Наши экспериментальные исследования показали, что усредненные гистограммы распределения частиц плазмы крови интактных крыс имеют конфигурацию с модами в низко- (8,19 нм) и среднемолекулярной (73,1 нм) фракциях. Внутри низкомолекулярной фракции наблюдается плавное нарастание вкладов частиц от 2,8 нм до 9,3 нм с последующим образованием плато (до 16,5 нм). Затем резко увеличивается вклад частиц среднемолекулярной фракции с пиком 66,0 и 85,0 нм. Эта фракция и дает 85,6 % вклада в светорассеяние. Вклад высокомолекулярных частиц практически не влияет на характер спектра. Таким образом, ЛК-спектр контрольной группы животных определяется характерным распределением низко- и особенно среднемолекулярных частиц. Мы столь подробно остановились на описании ЛК-спектра интактных животных, потому что при воздействии на их организм токсических агентов появляются характерные отличия, возникающие в различных его областях.

Необходимо также отметить, что ЛКС-метрия как очень чувствительный метод улавливает сезонные колебания параметров гомеостаза у экспериментальных животных. Хотя визуально усредненные «зимние» и «весенние» спектры были весьма схожи, за исключением диапазона от 10 до 20 нм (рис. 2), но при классификационном анализе была выявлена дифференциация сравниваемых групп (рис. 3). Индивидуальные колебания в «весенней» группе были менее выражены, чем в «осенней». Следовательно, необходимо учитывать сезонные колебания показателей плазмы крови животных.
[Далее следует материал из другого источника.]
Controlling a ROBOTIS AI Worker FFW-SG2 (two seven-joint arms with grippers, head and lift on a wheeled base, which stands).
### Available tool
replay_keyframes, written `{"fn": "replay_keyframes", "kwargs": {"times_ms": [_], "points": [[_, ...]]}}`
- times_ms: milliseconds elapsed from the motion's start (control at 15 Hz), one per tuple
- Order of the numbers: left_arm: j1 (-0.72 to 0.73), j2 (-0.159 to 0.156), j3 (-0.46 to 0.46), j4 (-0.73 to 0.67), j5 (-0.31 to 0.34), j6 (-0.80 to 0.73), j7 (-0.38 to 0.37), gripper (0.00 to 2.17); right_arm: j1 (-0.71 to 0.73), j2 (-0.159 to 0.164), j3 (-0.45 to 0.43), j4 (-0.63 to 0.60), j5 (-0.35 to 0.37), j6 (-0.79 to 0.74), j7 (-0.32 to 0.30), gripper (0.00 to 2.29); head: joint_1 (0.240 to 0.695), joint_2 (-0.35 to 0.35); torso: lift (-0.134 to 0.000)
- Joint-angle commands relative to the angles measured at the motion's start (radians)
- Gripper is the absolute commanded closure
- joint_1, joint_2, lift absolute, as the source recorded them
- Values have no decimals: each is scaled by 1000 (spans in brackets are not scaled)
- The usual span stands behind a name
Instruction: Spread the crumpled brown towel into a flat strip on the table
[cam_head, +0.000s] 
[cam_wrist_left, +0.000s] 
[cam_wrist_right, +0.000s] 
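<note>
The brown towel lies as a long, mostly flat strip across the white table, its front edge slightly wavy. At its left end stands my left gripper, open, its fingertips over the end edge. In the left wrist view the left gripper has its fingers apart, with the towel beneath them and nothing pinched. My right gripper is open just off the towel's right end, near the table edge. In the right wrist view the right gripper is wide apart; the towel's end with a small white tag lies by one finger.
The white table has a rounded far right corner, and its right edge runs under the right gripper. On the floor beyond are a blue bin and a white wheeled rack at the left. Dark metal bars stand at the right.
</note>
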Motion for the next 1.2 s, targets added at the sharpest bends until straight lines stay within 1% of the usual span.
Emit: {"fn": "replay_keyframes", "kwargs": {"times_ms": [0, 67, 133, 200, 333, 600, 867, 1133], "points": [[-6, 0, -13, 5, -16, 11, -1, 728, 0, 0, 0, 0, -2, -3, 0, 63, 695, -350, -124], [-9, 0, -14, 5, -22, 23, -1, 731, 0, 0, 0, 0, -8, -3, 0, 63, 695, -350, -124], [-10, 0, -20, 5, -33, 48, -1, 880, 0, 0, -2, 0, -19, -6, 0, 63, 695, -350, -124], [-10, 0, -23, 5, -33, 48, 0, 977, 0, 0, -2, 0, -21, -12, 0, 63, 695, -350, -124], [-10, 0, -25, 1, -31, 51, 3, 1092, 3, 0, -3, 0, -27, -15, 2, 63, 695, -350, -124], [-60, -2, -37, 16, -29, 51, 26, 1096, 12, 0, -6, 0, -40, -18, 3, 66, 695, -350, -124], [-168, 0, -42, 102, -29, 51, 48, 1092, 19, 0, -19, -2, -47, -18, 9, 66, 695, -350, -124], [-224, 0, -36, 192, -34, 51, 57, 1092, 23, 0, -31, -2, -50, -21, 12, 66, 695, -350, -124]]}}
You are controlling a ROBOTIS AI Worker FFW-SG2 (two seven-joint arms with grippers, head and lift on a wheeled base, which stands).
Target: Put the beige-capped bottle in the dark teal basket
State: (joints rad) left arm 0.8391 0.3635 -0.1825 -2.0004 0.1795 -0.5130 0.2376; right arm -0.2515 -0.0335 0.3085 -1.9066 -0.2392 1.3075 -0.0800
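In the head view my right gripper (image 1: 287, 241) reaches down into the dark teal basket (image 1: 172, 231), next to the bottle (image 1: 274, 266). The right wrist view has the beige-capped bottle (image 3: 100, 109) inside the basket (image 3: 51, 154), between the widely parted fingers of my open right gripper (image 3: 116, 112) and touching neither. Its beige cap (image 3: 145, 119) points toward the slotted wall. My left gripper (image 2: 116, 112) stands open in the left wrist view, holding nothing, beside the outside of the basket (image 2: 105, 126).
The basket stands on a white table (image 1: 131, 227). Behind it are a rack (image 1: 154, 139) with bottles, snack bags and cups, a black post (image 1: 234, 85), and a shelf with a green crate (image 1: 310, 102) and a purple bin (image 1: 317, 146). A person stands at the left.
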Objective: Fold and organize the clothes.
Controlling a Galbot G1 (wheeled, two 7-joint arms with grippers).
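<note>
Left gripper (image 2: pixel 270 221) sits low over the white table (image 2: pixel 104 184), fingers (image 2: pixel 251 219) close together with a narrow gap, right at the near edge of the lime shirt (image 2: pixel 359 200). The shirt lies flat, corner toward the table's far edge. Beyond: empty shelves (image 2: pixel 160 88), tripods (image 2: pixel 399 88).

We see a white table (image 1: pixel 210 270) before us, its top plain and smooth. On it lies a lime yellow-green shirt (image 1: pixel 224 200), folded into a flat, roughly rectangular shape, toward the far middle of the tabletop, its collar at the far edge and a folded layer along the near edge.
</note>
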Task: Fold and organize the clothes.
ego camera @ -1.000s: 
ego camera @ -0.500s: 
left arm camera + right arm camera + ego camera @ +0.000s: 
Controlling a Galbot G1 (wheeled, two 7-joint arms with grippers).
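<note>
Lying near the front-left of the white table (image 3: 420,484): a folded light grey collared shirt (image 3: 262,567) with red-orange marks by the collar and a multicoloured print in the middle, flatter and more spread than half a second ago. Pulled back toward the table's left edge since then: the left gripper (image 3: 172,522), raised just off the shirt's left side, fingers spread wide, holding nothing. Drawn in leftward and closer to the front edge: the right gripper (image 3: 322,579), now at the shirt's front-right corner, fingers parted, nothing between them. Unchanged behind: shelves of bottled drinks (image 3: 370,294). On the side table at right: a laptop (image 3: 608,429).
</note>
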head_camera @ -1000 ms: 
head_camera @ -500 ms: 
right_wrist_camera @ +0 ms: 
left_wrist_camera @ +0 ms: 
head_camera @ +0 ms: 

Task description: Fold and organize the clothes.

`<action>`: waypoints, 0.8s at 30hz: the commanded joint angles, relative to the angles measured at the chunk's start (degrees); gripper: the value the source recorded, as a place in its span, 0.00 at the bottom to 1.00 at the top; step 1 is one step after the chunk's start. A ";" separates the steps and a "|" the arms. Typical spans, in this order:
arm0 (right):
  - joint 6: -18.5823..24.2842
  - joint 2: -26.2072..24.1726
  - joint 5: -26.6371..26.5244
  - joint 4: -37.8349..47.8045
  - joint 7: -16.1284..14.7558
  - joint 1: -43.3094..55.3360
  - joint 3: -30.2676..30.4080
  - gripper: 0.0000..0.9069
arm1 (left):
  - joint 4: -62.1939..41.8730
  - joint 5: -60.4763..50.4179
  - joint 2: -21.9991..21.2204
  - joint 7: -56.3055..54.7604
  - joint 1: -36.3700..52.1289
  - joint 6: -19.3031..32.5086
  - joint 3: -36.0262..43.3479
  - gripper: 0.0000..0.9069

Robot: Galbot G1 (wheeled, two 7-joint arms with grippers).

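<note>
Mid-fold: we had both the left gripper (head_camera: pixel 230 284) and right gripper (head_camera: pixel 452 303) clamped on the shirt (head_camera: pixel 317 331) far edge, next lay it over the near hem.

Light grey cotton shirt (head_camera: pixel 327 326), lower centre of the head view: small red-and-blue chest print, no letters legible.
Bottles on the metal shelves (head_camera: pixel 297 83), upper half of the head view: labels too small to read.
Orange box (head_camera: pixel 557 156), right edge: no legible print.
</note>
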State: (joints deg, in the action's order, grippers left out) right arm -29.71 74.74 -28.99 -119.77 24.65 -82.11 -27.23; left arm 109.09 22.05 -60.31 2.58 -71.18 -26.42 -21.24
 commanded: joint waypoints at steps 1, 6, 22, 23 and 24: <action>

В качестве модели токсического воздействия на организм избрали гепатит, вызванный однократным внутрижелудочным введением четыреххлористого углерода (ССl₄) в дозе 5 мл/кг массы животного в виде 50 % масляного раствора. Данная модель характеризуется тем, что к настоящему времени достаточно изучены биохимические, морфологические и другие проявления токсического гепатита, известна четкая стадийность и временные параметры развития каждой стадии течения. В частности, хорошо известны гистохимическая картина поражения печени, функциональное состояние клеточных и субклеточных структур, активность ключевых ферментов обмена белков, жиров и углеводов. Ряд этих показателей использовался для верификации и интерпретации результатов ЛКС.

Проведенные исследования показали, что через 1 сут. после введения ССl₄ ЛК-спектр имел вид бимодального распределения (рис. 4). Низкомолекулярная фракция была фрагментирована с модами 2,48; 643,00 и 18,38 нм, которые вносили 0,56, 19,57 и 12,23 % вкладов в светорассеяние соответственно. Такой «хвост» низкомолекулярной фракции ЛК-спектра, вероятно, неспецифичен для гепатита и скорее является следствием действия любого сильного возмущающего фактора на параметры гомеостаза. При классификационном анализе выявлялась лишь дифференциация этих спектров по сравнению с нормой.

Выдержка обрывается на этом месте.